_DIRECTIONS FOR THIS TASK_.
Within the records, find every line that includes the word "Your" and copy it.
(Beginning of THE INPUT)
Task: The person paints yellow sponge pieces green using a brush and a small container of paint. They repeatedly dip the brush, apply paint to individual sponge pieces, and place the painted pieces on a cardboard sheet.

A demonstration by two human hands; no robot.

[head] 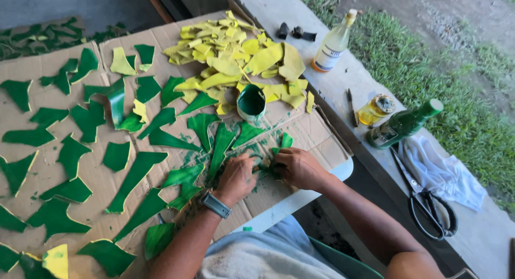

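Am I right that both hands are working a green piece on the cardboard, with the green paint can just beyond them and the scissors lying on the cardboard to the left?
Not quite. The head view shows the scissors on the concrete ledge to the right, beside the white cloth. The rest holds: left hand and right hand on a green piece, paint can beyond.

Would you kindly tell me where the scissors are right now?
The scissors lie at the right of the head view, on the concrete ledge, beside the white cloth and below the green bottle.
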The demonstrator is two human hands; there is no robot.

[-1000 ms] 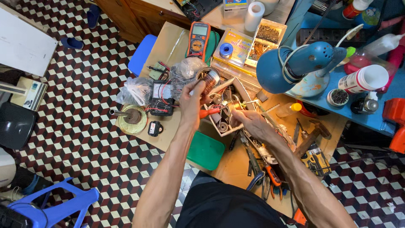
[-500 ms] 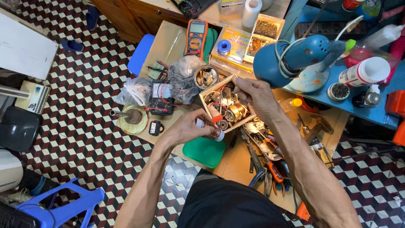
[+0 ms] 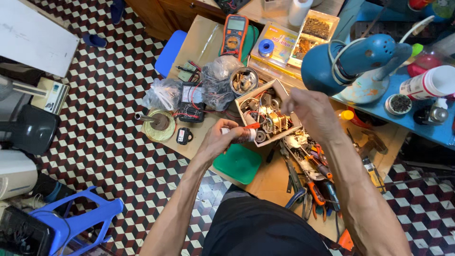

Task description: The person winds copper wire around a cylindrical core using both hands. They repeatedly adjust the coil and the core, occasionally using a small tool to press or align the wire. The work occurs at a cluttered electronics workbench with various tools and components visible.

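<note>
My left hand (image 3: pixel 219 141) is closed around a small white tube with a red tip (image 3: pixel 246 131), held just above the table's near edge. The red tip points right, toward an open cardboard box (image 3: pixel 250 96) filled with small metal and electronic parts. My right hand (image 3: pixel 310 113) hovers over the box's right side. Its back faces the camera and its fingers curl to the left, so what they hold is hidden. A green square lid (image 3: pixel 238 164) lies just below the left hand.
Pliers and other hand tools (image 3: pixel 310 178) litter the table at the right. An orange multimeter (image 3: pixel 235 35), plastic bags (image 3: pixel 163 93), a tape roll (image 3: pixel 160 125) and a blue desk lamp (image 3: pixel 353 61) surround the box. A blue plastic stool (image 3: pixel 85 220) stands on the checkered floor.
My left hand pulled back from the box toward my body and now holds the small tube. My right hand rose from the tools to above the box's right side.
</note>
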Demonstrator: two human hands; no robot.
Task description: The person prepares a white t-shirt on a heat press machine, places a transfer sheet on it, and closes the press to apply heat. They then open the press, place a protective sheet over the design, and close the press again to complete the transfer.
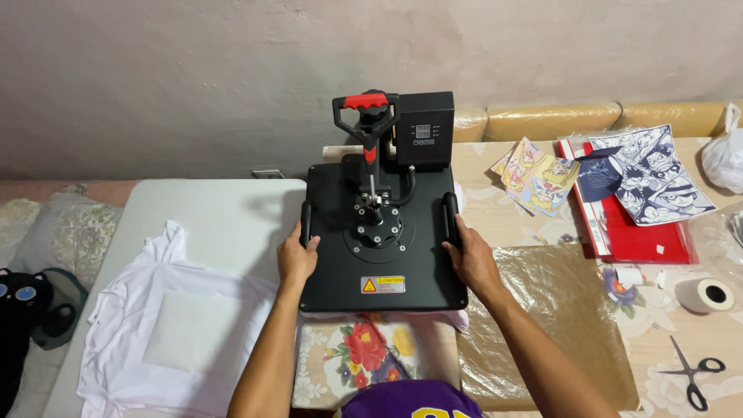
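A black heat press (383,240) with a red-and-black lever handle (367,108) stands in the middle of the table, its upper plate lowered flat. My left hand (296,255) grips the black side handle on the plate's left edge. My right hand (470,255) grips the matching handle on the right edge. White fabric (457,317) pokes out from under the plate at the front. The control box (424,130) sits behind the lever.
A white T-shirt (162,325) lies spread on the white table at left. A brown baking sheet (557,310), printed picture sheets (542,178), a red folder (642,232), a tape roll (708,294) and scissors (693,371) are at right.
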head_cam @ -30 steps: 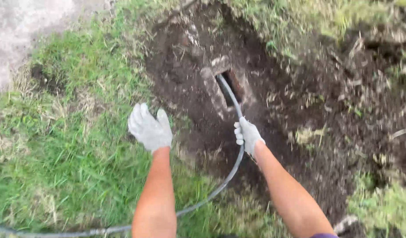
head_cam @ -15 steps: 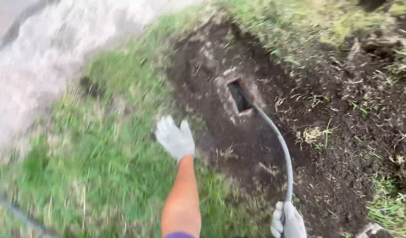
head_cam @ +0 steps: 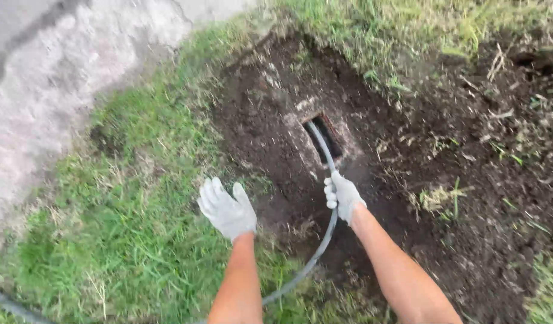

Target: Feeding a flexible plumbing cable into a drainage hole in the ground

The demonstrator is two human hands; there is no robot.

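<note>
Head view, looking down at a dug patch of dark soil (head_cam: 444,198) in a lawn. The right hand (head_cam: 344,197), in a pale work glove, is closed around a grey hose (head_cam: 324,240), gripping it just short of a small rectangular hole (head_cam: 324,139) in the bottom of the dug patch. The hose end runs from that grip up into the hole; how far it goes in cannot be told. Below the grip the hose curves down and to the left, passing between the two forearms and on toward the bottom edge of the view. The left hand (head_cam: 227,209), also gloved, holds nothing: fingers spread and loosely extended, hovering over the edge where grass (head_cam: 126,240) meets soil, well apart from the hose. Loose clods and dry stalks lie scattered over the dirt at right. A strip of pale concrete pavement (head_cam: 54,78) borders the grass at upper left. Another dark line of hose (head_cam: 12,306) shows at the lower left corner.
</note>
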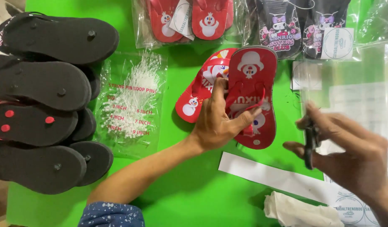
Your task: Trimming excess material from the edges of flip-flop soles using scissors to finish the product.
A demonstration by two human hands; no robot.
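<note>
A pair of red flip-flops printed with a white cartoon snowman lies on the green table [190, 197]. My left hand [219, 122] grips the upper red flip-flop [253, 71] by its red straps, and the other red flip-flop [199, 90] sits partly under it to the left. My right hand [349, 151], blurred, holds a small dark tool [309, 145] to the right of the sandals, apart from them.
Black flip-flops [43, 84] are piled sole-up along the left edge. A clear bag of white plastic loop pins [131, 101] lies beside them. Bagged red sandals [185, 19] and bagged black sandals [299, 25] lie at the top. A white paper strip [261, 172], crumpled tissue [299, 212] and clear bags [357, 96] lie right.
</note>
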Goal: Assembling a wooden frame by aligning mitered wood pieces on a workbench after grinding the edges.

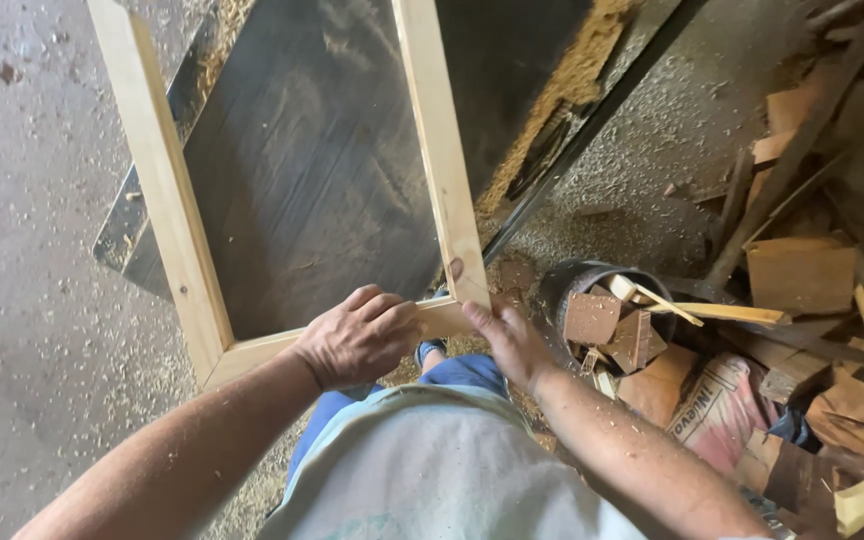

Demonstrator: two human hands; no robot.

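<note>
A pale wooden frame (167, 190) made of thin slats lies over a dark metal table top (322, 160). My left hand (360, 335) wraps over the frame's near crosspiece, close to its right end. My right hand (512, 340) grips the near right corner, where the right slat (442, 150) meets the crosspiece, with the thumb on top. The frame's far end runs out of view at the top.
Sawdust lies piled on the table's right edge (577, 70) and across the concrete floor (22, 300). To the right stand a black bucket (577, 280) of wood offcuts, a printed sack (717, 410) and a heap of scrap boards (802, 275).
</note>
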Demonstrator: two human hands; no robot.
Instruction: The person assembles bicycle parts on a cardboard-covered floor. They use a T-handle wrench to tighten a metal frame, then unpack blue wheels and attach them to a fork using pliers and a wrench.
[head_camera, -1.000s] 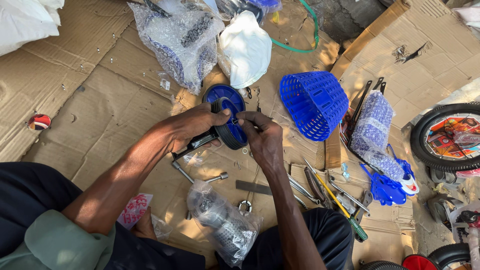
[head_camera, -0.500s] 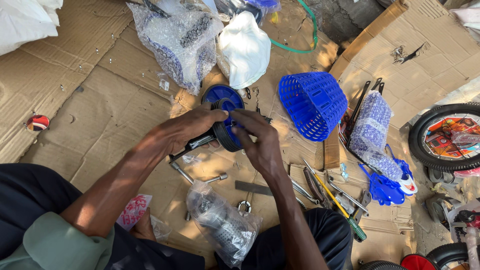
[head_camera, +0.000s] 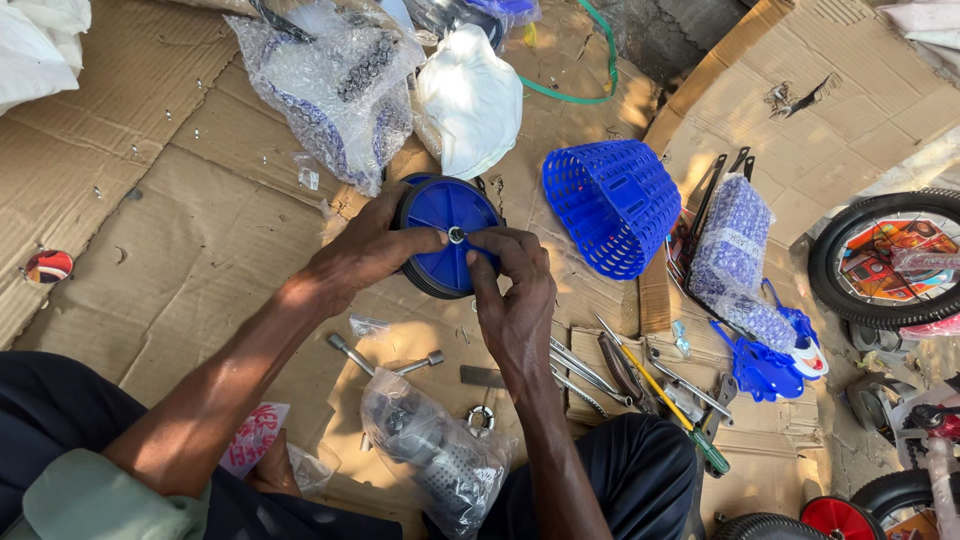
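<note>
1. While both hands work over the flattened cardboard (head_camera: 180, 250), the small blue wheel (head_camera: 440, 215) with its black tyre sits between them, its blue face turned up toward the camera and its axle line pointing up out of the hub (head_camera: 456, 235).
2. Cupped around the wheel's near-left rim, the left hand (head_camera: 365, 250) grips it, thumb lying across the blue face toward the hub.
3. From the near-right side the right hand (head_camera: 515, 300) reaches in, its fingertips (head_camera: 490, 245) pinched narrowly at the hub; what they hold there is too small to tell. This hand is nearer to the hub.
4. Compared with half a second ago, the wheel is tilted flatter, showing more of its blue disc, and the right fingers have closed in on the hub.
5. Near the wheel lie a blue basket (head_camera: 615, 205), loose wrenches (head_camera: 590, 370) and a bag of parts (head_camera: 440, 465).
</note>
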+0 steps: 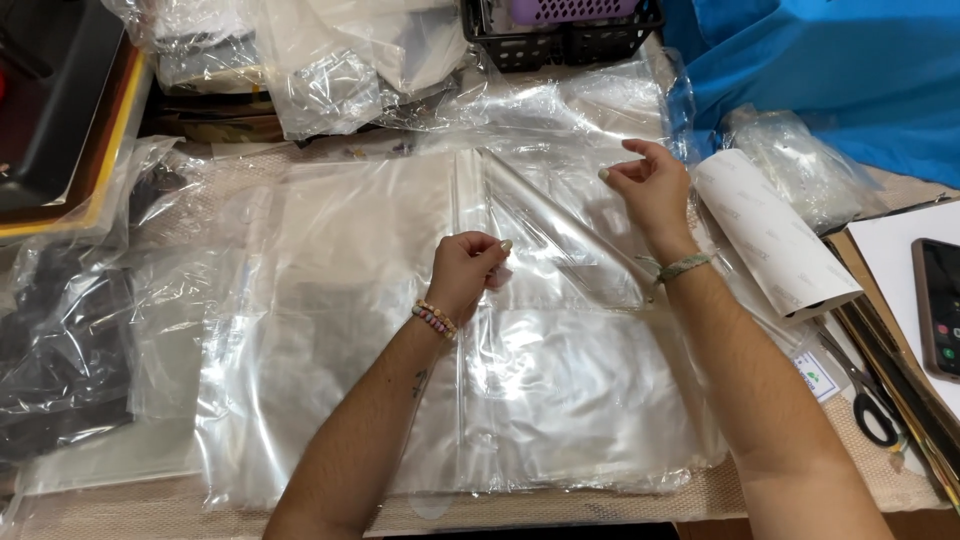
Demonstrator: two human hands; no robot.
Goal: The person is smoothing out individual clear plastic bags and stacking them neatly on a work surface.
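Observation:
A stack of clear plastic bags (330,330) lies flat across the table in front of me. My left hand (462,268) is closed on the top bag's folded flap near the middle of the stack. My right hand (650,185) pinches the same clear flap (560,230) higher up, lifting it off the stack. Both wrists wear bracelets.
A white paper roll (770,235) lies right of the bags, with scissors (865,395) and a phone (940,305) beyond it. A black basket (560,40) stands at the back, blue cloth (830,70) at the back right, crumpled clear bags (330,70) at the back left, a dark bin (60,110) far left.

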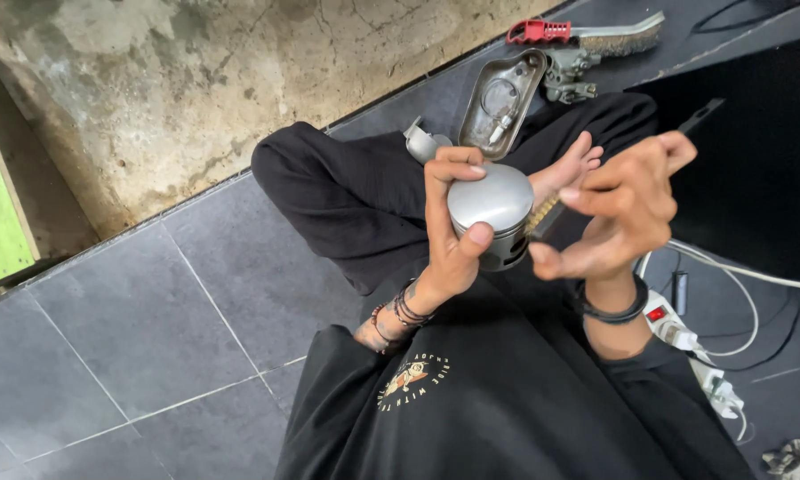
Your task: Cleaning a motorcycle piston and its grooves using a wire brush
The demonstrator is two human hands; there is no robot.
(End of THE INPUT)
_ANSWER SECTION_.
Your task: Trimming excess material from the edges of flip-flop soles using scissors to finish the product.
Your task: Cleaning a motorcycle piston and its grooves using a wire brush

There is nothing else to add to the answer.